23:41 MI: That's right, and especially if it has to do with faith, right, because faith is something that's so precious, we work so hard to protect it. And sometimes we worry that if someone is having a faith struggle or having some doubts, that that it will be kind of like a contagion, that it will infect us and weaken our own faith. But I think if we look at the example of Christ in the scriptures, he interacted consciously with a lot of people who were literally contagious, like with lepers, and also people who are considered ritually unclean. You know, if you were with them according to the kind of local religious traditions, you know, you would have tainted yourself, you would have broken your own purity. But Jesus was...He hung out with publicans and tax collectors and adulterers. As Sharon Eubank said in her general conference talk, you know, Christ hung out with all of those different kinds of people and He was fearless in doing that. So I think that if the Savior is our example, we can follow that example. And I think it will be okay.
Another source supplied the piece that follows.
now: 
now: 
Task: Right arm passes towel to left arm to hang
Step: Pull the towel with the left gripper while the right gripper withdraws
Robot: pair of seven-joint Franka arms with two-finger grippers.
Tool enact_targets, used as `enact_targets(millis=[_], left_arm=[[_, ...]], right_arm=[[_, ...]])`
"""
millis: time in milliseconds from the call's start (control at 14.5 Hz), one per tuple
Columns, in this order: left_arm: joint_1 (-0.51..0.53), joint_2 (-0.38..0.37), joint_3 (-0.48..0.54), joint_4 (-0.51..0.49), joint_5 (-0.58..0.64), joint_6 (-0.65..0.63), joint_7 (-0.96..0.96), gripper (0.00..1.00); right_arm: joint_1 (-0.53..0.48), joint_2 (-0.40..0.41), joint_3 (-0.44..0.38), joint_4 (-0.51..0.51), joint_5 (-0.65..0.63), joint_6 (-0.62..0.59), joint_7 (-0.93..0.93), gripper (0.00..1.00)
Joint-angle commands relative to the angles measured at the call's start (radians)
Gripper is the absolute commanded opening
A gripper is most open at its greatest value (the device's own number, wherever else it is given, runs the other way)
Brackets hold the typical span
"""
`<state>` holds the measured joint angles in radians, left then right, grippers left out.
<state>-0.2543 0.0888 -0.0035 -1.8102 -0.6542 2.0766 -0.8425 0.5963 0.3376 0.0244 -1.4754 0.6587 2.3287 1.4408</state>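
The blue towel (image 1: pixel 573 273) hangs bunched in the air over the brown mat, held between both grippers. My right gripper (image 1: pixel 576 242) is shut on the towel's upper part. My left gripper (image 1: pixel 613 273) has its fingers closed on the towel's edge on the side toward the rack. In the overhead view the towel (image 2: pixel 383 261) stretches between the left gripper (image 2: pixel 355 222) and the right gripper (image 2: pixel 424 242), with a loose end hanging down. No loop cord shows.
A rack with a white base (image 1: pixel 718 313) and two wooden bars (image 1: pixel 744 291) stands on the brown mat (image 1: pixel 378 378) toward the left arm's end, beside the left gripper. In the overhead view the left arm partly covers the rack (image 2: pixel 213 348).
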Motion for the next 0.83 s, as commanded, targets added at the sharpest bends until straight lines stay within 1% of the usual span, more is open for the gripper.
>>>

24:41 MJ: I think that's such a beautiful thought. Just a question for you kind of follow up to that, I think sometimes, one thing that I have observed in my life recently is that there's this idea within the Church and I think part of this stems from parents that have tried so hard to teach their kids the gospel. And so then when their kids have questions or doubts or go a different direction, they feel heartbroken. And I think sometimes then, that creates in those of us, even who are still in it, kind of this fear to explore our doubts or our questions, and to feel like we can't be honest about them, because we've seen other people be brokenhearted about others leaving, how do we kind of sit with those people in those spaces? How do we feel comfortable kind of engaging in those conversations? You mentioned that idea of contagion and I love that because I think that that's so true, but at the same time, like I don't feel like for me, that the problem is feeling like it's going to be contagious, but I just don't know exactly what to do to be there. You know, do you have any thoughts on that?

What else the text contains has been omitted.